I'm a Brazilian guy of 49 years of age who was deeply blessed by his wisdom and guidance since year 2013. We talked a little bit through emails and I even invited him him to come to Brazil to teach about his discoveries and he said he would rather stay in the states. He told me that his book would be translated and published in Brazilian Portuguese, and I really would love to know if this job has already begun, or of we can go for it so that we may spread all over Brazil his powerful and gentle voice. I'll miss his humor and intelligence, but I'll never forget his words and his courage! Love you Doc! Every time I would call him "Doc", he'd replied "I'm not a Doc"... My love for the family and friends! ❤️
I have been trying to quit porn for 15 years with only any tangible progress and change in the last half year, but I do feel so much different. I only just learned of Gary's work from a past on nofap on reddit and I have been combing over his work and listening to his lectures at work since. It breaks my heart that Gary has passed as I feel men like him and the people that he helped changed from his work are necessary for the betterment of not just individuals, but all people. I can only hope further research comes out to prove Gary's points further. My best wishes go out to the family for the loss of Gary, I hope you're all doing well.
It was an honor to work with Gary a bit, and to carry on the work he did creating the kinesiology course at AIM. It was a pleasure getting to know him a bit, his open-minded brilliance, kindness and dignity through struggles, and absolutely great sense of humor.

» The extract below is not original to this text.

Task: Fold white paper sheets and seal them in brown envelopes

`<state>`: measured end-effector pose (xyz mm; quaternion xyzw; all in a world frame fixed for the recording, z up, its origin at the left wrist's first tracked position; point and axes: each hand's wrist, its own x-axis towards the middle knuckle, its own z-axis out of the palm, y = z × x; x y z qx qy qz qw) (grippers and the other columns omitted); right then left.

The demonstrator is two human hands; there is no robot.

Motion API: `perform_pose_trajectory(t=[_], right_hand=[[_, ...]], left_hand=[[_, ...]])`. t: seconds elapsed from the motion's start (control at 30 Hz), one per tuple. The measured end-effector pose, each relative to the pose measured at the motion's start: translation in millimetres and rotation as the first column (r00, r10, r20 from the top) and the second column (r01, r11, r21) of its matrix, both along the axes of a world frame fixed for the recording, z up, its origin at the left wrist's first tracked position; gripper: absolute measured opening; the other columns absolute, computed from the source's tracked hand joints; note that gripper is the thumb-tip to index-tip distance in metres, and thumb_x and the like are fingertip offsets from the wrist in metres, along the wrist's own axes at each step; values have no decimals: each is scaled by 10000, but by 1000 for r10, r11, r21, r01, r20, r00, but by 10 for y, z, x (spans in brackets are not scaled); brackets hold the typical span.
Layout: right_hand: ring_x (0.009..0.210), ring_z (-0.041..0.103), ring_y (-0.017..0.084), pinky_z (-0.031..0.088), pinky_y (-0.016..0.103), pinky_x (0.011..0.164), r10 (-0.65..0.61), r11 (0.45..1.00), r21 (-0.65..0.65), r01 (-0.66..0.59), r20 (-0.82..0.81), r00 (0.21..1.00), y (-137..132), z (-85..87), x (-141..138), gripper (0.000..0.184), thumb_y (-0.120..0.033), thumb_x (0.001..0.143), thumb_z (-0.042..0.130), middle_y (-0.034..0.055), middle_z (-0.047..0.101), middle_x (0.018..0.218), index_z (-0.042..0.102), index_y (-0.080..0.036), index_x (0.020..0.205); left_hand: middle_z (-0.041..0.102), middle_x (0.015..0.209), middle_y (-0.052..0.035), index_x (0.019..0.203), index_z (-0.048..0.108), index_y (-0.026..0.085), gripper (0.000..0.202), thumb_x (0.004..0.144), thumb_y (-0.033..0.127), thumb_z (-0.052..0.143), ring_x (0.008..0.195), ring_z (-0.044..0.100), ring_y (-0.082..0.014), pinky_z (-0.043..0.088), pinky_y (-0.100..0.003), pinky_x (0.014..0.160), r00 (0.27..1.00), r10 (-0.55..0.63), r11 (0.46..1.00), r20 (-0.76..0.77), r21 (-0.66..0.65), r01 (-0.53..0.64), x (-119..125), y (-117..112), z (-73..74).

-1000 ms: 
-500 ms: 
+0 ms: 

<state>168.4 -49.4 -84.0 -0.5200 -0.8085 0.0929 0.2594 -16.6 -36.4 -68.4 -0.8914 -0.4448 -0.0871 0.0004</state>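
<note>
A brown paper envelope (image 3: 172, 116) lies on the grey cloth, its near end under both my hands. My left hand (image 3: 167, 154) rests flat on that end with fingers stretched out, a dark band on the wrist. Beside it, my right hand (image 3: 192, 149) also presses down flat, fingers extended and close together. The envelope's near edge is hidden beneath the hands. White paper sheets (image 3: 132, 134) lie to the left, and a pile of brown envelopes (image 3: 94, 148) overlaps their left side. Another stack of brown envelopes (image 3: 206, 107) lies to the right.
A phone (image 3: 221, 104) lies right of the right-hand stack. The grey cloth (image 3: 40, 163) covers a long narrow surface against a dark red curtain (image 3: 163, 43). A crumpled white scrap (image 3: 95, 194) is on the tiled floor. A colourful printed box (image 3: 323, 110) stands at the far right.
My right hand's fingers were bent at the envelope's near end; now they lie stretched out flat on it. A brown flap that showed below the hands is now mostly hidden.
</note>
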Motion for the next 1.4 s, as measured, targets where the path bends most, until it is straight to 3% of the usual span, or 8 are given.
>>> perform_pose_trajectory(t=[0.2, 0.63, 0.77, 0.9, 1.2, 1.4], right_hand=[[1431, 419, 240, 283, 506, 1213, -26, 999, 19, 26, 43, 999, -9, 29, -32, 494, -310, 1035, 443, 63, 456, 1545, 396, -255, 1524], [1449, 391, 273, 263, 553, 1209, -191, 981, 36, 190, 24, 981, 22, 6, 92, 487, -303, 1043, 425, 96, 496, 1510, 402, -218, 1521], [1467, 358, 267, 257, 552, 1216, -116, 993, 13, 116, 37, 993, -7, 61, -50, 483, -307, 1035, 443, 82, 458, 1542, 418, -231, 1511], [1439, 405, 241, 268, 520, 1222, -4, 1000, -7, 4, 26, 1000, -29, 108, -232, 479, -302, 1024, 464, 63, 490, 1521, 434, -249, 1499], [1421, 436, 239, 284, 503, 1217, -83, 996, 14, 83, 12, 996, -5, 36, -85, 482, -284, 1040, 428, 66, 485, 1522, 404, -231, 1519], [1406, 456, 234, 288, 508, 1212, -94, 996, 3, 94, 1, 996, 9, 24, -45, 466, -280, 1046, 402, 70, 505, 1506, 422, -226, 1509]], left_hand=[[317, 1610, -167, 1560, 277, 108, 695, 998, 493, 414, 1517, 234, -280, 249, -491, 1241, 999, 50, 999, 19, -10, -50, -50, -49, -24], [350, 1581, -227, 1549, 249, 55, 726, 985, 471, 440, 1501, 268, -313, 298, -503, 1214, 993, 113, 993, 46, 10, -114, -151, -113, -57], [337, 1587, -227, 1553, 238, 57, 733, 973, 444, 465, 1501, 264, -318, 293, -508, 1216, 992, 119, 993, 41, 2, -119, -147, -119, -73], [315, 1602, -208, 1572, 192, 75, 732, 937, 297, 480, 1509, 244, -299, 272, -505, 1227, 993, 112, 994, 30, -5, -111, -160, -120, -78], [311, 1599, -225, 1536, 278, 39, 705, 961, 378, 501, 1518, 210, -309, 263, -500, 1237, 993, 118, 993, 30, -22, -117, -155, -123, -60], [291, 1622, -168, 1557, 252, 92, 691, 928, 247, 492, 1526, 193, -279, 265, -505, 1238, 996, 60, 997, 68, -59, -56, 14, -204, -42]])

He will be missed.
Gary was an advocate for victims of abuse. As the spokeswoman for the largest organization for women affected by their husband's porn use, I was so grateful for Gary's perspective. He really understood the danger and difficulty partners of porn users face daily. He had compassion, understanding, and a will to cut through the falsehood's many pornography addicts and the porn industry push. He was a true advocate for victims, and I will miss him dearly.
I discovered that I had a pornography addiction by searching about social anxiety on youtube and finding Gary's amazing Ted Talk about it. One of the most common symptoms was social anxiety, he said. Since then, I'm fighting my addiction, and just now, reading on NoFap forum I discovered he passed away. I'm from Brazil and I believe Gary is helping the whole world with his lectures, videos and his site yourbrainonporn. My condolences to all his family and let's honor his legacy by fighting this horrible addiction that is destroying lives all around the world. Thank you, Gary Bruce Wilson!
Gary was a bright light that helped to guide us in one of the darkest places of our world. We are so grateful for his life and humble and generous service to so many!